**About this task**
With the pictures set aside, return the lines below exactly, beginning at the first and ending at the line containing "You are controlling".

**Given material**
☆ ☆ ☆ ☆

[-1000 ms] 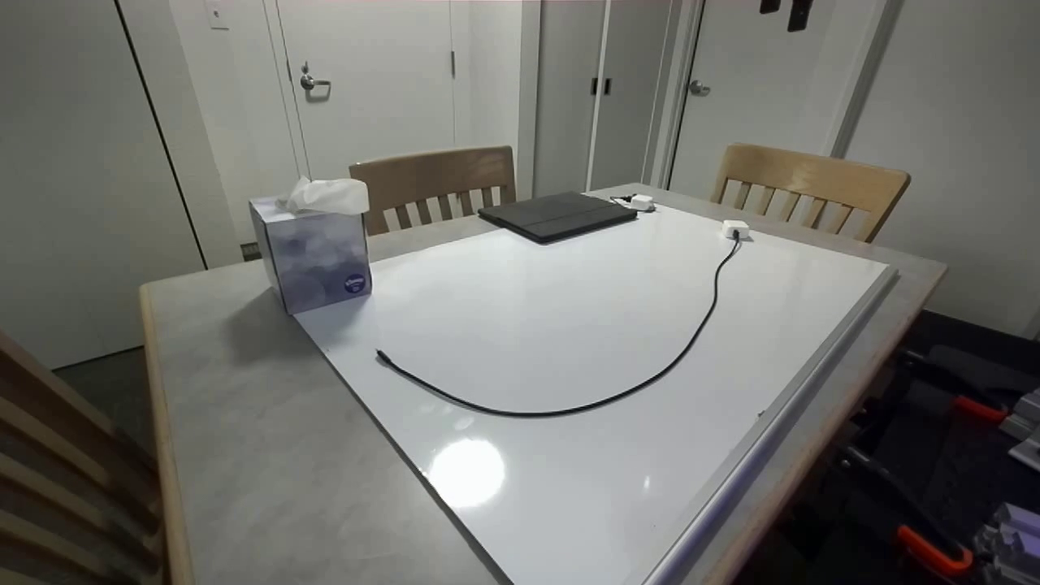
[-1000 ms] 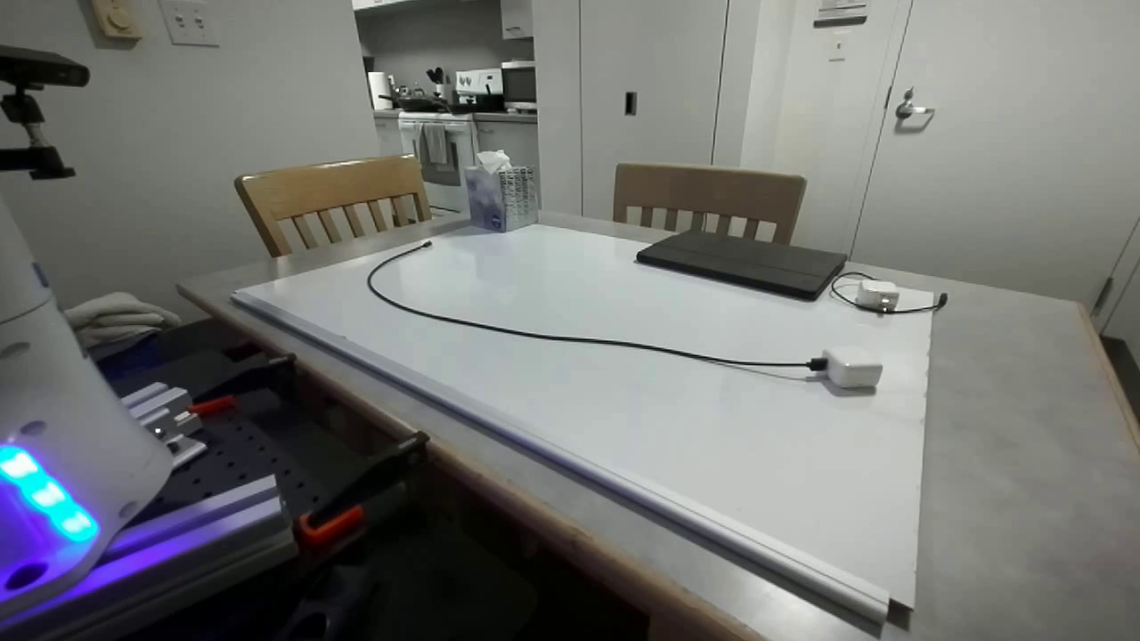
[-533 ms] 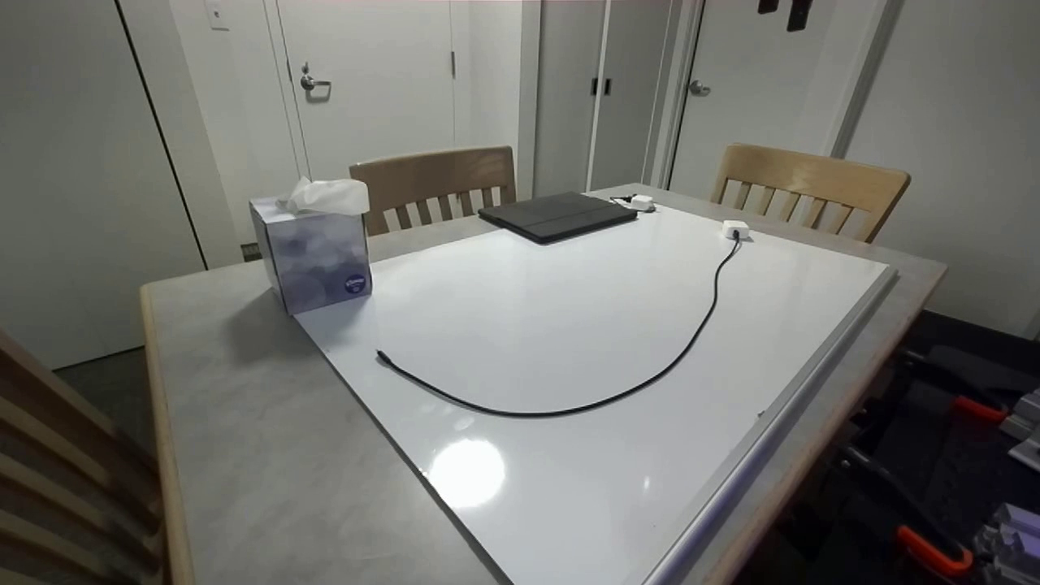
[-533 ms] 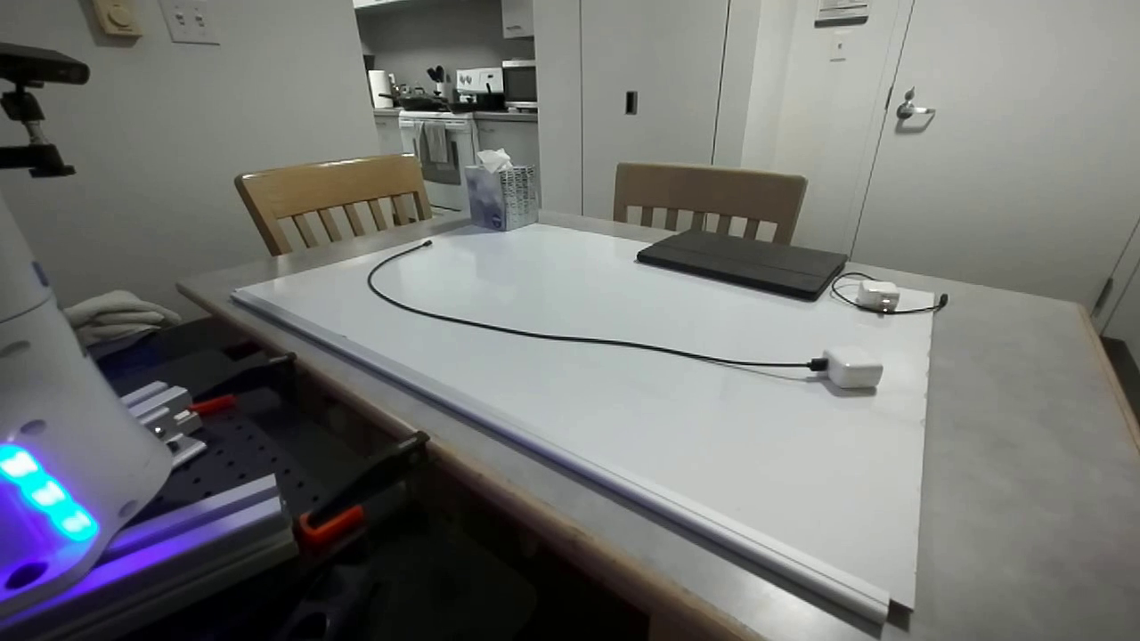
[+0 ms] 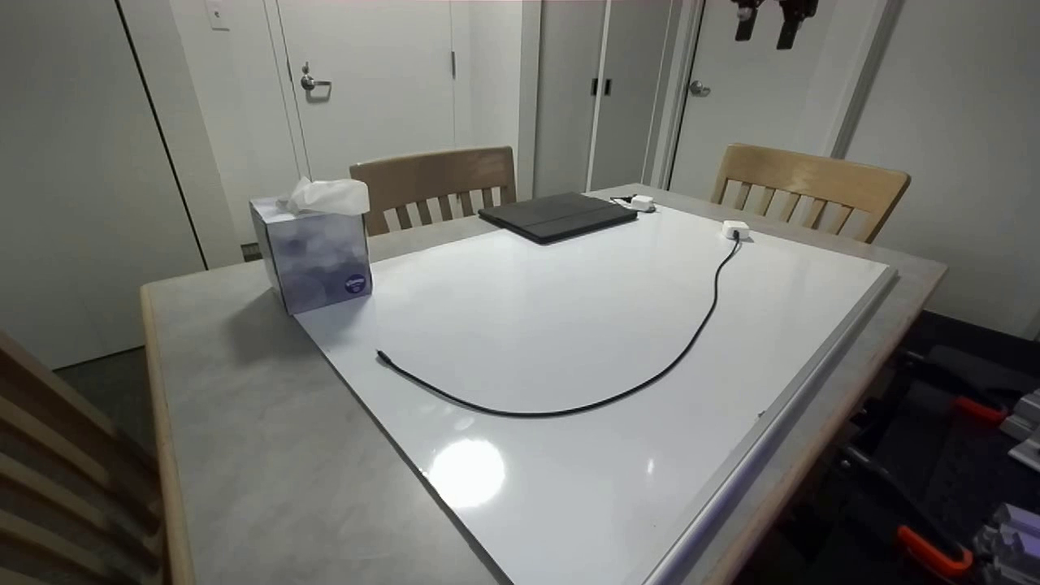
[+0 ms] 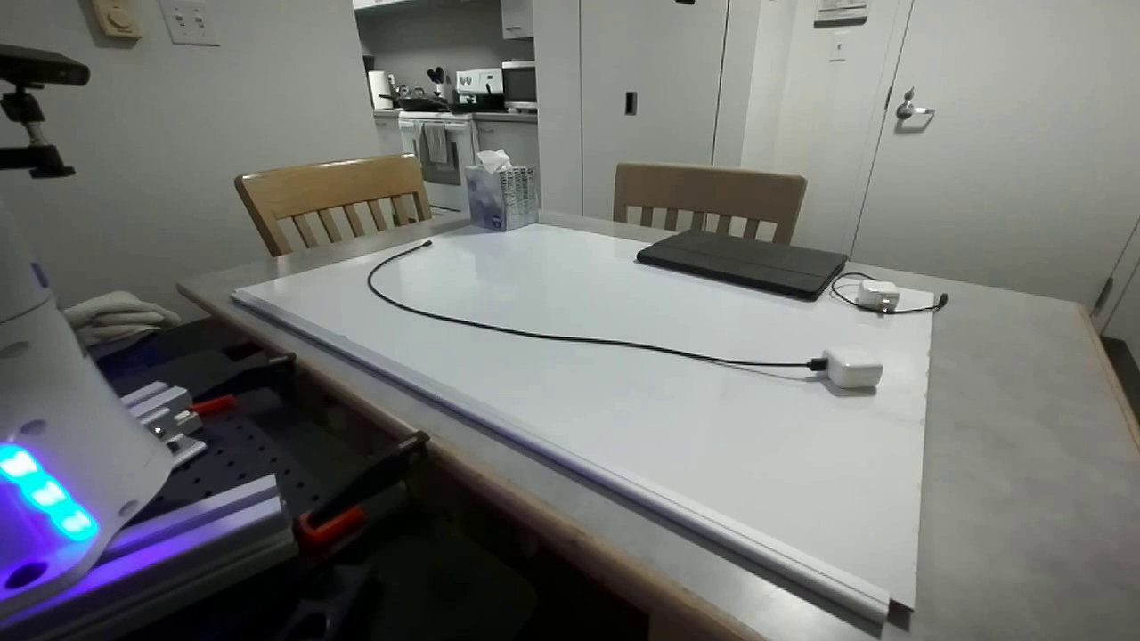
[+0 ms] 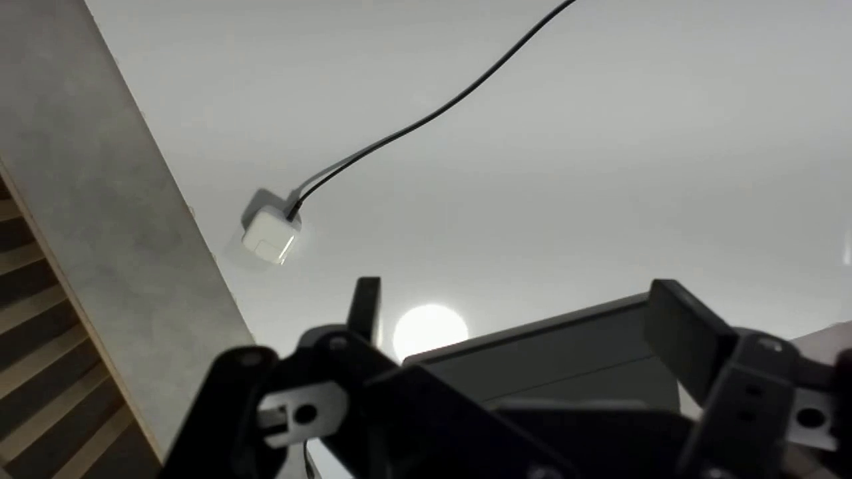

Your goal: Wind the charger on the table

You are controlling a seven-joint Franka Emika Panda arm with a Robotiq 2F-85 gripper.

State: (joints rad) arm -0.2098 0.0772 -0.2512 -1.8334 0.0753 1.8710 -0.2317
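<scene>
Charger: lies unwound on the table; in an exterior view its long bow sags towards six o'clock, free tip at nine, plug at two.
Gripper: jaws wide apart, nothing between them, up over the table; just how high is hard to judge.
Winding: not begun, and this looks like the approach to the plug end.
Way to the plug: in the wrist view it sits between nine and ten o'clock of the gap, so shift that way before lowering.
Fingertips: at nine and three; the cable leaves the plug towards two, so a turn to eleven and five should set them square across it.
Cable by the plug: its separate shadow suggests it stands slightly off the table there, the easiest place to pinch; go low and gently.
Plug on glossy top: likely to skid if nudged.
Black case: around six o'clock in the wrist view; keep the loops clear of it.
Second plug: easily mistaken for the target; leave it alone.
</scene>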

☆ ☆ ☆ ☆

**Answer to the problem**
[-1000 ms] 
[-1000 ms] 
[-533 ms] 
[-533 ms] 
[+0 ms] 
[+0 ms] 
[+0 ms] 

Your goal: Wind the charger on the table

You are controlling a seven-joint Franka Emika Panda arm with a Robotiq 2F-85 gripper.

The answer has been given in its entirety.